Why is this important? If inflation is in our future, holding bonds is going to get you hurt, and many types of stocks aren’t going to fare much better – in particular dividend stocks. In this environment commodities and precious metals are likely to be the winners. On the other hand, if deflation carries the day, bonds will provide superior total return, and many stocks will perform poorly, as would commodities.
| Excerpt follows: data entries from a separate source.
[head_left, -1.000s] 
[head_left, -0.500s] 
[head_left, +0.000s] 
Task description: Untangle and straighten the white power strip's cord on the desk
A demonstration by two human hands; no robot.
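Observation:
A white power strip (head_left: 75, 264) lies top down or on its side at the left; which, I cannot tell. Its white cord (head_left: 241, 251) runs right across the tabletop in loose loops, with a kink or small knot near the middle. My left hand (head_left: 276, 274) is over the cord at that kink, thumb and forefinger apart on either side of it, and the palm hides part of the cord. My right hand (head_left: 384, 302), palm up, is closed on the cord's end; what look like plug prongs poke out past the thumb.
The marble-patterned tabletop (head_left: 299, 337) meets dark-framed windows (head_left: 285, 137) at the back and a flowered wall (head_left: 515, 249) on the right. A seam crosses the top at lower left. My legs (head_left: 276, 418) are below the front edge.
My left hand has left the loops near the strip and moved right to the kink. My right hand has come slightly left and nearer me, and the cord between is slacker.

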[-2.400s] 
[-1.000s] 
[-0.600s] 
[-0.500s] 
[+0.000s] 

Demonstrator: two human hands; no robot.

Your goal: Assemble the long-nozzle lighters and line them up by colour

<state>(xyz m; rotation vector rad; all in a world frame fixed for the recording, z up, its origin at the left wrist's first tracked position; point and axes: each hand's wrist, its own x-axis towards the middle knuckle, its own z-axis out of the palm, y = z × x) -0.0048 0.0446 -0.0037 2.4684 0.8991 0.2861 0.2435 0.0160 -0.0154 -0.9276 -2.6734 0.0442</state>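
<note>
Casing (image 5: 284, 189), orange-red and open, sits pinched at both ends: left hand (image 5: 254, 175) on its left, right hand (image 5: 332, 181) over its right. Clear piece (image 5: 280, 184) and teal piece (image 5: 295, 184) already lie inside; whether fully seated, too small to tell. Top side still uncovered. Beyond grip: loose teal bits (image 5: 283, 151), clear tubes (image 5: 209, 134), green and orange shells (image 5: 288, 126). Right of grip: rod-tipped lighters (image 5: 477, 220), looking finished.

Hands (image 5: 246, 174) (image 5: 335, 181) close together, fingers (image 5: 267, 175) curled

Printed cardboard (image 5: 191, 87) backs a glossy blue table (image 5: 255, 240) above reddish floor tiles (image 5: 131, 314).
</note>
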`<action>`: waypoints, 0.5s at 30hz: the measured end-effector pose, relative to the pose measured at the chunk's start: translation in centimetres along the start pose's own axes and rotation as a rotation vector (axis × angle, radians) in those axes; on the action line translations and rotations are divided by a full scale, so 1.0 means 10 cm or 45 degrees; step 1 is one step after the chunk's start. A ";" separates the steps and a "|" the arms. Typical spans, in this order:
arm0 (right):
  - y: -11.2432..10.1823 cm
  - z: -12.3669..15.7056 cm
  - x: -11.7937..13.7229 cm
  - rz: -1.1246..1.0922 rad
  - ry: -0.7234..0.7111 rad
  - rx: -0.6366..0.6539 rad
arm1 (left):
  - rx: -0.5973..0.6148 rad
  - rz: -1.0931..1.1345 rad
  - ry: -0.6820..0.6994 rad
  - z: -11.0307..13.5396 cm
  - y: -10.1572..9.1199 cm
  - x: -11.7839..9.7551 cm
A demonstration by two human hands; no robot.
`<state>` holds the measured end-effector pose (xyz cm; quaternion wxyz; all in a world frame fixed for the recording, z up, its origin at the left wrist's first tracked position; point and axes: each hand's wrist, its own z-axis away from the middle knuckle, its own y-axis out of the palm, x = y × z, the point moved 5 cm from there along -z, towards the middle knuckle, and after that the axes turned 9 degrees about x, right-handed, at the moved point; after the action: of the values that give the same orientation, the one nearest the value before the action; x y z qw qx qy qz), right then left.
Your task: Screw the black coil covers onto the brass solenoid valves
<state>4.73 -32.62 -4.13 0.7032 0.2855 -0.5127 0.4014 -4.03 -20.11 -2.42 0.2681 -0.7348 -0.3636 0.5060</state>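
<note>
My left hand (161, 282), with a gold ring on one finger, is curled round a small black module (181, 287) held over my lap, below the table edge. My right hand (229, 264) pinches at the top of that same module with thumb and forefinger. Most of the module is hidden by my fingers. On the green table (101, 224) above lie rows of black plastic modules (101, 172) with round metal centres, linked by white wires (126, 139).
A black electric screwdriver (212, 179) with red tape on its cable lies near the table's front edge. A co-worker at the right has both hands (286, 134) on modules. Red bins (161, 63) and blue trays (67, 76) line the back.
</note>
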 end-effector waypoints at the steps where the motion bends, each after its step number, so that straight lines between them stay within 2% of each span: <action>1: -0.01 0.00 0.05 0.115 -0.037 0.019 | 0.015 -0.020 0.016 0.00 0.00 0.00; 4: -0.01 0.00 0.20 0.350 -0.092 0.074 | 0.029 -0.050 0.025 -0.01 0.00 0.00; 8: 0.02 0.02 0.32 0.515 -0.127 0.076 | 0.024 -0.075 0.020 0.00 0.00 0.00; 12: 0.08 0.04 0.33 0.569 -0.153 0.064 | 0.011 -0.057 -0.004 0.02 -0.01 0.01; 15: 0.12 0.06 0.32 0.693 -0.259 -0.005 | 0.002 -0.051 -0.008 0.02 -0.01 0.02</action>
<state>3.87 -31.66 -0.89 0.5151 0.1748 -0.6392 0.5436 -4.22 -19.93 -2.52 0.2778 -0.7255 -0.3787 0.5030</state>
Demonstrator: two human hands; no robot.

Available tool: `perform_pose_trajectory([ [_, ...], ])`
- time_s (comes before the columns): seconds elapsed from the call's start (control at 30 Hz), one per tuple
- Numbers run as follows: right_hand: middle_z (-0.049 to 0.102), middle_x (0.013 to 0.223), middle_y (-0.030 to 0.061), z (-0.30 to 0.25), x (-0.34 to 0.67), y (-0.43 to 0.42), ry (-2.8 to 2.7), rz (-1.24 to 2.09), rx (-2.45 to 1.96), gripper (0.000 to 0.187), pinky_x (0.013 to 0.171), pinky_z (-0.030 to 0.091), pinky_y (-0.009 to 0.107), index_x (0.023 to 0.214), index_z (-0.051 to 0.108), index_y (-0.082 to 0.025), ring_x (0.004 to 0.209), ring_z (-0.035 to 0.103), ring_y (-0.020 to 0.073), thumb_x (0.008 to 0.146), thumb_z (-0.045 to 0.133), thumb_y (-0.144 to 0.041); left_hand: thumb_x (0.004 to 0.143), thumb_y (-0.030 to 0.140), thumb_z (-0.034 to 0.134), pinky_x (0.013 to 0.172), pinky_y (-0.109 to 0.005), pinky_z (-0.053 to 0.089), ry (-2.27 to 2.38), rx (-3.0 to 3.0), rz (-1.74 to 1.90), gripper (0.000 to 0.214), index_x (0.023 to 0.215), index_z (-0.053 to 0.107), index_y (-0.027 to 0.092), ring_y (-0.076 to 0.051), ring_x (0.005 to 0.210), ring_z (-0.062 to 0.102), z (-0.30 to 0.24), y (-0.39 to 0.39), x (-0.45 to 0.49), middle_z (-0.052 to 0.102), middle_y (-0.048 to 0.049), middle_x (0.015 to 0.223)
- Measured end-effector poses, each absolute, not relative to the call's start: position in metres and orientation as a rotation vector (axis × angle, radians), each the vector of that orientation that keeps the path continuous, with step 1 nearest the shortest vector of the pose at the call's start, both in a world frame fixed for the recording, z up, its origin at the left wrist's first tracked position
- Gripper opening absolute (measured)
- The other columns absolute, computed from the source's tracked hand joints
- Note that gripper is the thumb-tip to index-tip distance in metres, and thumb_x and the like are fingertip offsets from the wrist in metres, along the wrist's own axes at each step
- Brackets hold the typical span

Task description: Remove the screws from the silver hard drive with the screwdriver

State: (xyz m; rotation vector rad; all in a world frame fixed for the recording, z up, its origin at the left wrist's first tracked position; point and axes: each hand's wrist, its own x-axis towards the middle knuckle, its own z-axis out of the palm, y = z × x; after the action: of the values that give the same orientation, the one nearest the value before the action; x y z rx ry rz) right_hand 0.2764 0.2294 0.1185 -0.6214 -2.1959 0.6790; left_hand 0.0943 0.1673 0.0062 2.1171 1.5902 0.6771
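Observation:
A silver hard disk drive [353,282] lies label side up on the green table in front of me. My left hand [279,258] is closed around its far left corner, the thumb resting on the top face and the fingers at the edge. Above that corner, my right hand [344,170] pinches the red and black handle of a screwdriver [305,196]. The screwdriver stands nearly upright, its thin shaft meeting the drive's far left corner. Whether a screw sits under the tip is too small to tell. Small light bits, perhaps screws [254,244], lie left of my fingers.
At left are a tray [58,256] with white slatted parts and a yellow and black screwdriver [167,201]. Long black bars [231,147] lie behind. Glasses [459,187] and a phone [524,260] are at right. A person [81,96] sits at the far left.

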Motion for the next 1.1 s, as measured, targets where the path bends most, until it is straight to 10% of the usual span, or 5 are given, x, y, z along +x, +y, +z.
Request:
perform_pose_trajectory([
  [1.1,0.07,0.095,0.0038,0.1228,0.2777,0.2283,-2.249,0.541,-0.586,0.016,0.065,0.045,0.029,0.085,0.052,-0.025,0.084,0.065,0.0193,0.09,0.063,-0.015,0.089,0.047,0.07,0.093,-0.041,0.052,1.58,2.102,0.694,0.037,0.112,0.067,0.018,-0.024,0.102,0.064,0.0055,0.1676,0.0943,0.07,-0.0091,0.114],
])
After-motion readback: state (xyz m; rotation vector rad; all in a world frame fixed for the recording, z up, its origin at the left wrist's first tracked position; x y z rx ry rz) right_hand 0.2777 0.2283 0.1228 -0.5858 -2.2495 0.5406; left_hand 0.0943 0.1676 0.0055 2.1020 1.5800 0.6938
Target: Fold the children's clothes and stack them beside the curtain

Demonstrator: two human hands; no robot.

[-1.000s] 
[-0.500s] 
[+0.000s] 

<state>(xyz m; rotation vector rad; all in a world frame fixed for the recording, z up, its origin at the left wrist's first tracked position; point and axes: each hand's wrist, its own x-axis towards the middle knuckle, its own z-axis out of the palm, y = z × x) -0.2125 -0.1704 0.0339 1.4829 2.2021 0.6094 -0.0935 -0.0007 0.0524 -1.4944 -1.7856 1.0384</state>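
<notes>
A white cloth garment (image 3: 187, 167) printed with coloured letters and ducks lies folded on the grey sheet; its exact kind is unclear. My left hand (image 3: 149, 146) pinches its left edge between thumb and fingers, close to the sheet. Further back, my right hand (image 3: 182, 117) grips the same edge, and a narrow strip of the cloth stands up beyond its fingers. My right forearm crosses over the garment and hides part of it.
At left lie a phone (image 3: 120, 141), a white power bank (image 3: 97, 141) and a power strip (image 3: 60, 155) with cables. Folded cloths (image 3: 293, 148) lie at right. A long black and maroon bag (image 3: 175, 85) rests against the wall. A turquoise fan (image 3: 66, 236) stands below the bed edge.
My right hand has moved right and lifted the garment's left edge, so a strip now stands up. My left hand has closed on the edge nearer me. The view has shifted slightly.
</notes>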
This is a vexing problem. There are plenty of smart people, a lot smarter and more experienced than you or I, coming down on each side of this debate. Meaning, there is no easy answer by following the “smart money.” Of course it wouldn’t be so easy, in the markets nothing is easy. Some see in Japan the model of an economy following the bursting of a huge asset bubble, and forecast persistent deflation for the US and other developed economies. Others think the fiscal and monetary responses to the crisis, in particular the large and ongoing deficits and accumulated debt, will spark inflation and severely devalue the US Dollar, Euro, and Sterling.
What, then, is an investor to do? A simple axiom is, when in doubt, don’t do anything you don’t have to do. Wait and see. An important part of investment success is what you don’t do. How then to position your portfolio when both deflation and inflation threaten? My response is, split the difference. For my bond allocation, I hold both conventional and inflation indexed bonds. For my stock allocation, I hold both defensive value-style stocks and commodity producers.
We will come back to this theme often. At some point, the scale is likely to tip in one direction or the other. When I see it, I go on the record. As usual in the markets, the key to success is to spot the emerging trend early, act decisively, and if the markets prove you to be wrong, reverse course quickly.